# Snappy jungle python



## GaryL (Apr 21, 2021)

Hey guys new to the hobby, I have a young jungle python maybe 30cm ish long and is super defensive and snappy, basically always wants to bite and some times deficates when picking up and will continue to bite, will easy up a bit after holding for few mins but not much, any tips ?


----------



## cagey (Apr 22, 2021)

Many snakes are snappy. Leave it alone to settle in for starters. With my snakes I open the enclosure door and let them come out and use my hands to support them as they exit the enclosure.... seems to work the majority of the time.


----------



## Sdaji (Apr 22, 2021)

GaryL said:


> any tips ?



Get something other than a Jungle or treat it like a fish (enjoy looking but don't think of it as a handling animal).

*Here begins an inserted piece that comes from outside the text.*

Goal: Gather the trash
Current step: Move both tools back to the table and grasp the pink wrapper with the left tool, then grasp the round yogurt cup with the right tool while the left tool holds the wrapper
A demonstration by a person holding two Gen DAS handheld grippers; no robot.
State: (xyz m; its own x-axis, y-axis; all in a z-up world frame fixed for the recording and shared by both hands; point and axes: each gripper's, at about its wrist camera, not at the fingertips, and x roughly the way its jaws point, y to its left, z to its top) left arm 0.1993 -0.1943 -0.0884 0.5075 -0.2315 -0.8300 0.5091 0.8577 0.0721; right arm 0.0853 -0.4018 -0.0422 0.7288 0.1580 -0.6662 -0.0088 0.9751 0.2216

If I had a dollar for every newbie I've encountered who bought a Jungle because Jungles are pretty, then lamented it being bitey... ?


----------



## Pythonguy1 (Apr 22, 2021)

I agree with Sdaji and cagey. Just leave it alone for now, or get something with a more placid nature. A Jungle is certainly not a great choice for beginners.


----------



## CF Constrictor (Apr 22, 2021)

Not all jungles are like that ! Just be patient and gentle with it and im sure it will calm down in time. Besides , a bite from a python that size is not going to do anything. Most young snakes reguardles of breed think anything bigger than them is a potential predator and will act acordingly. If kept apropriatly, it should soon realize you are not a threat, and should settle down. But they are all different so time will tell. I personaly wouldn't give up on it yet, they are beautiful critters. Good luck.


----------



## Sdaji (Apr 23, 2021)

CF Constrictor said:


> Not all jungles are like that ! Just be patient and gentle with it and im sure it will calm down in time. Besides , a bite from a python that size is not going to do anything. Most young snakes reguardles of breed think anything bigger than them is a potential predator and will act acordingly. If kept apropriatly, it should soon realize you are not a threat, and should settle down. But they are all different so time will tell. I personaly wouldn't give up on it yet, they are beautiful critters. Good luck.


Not all Jungles are like that, but we all know that Jungles are very prone to it, many don't grow out of it, and we've all heard countless stories of newbies lamenting their purchase of a Jungle because of the frustration they experienced trying to be patient while getting bitten for a year or two then giving up.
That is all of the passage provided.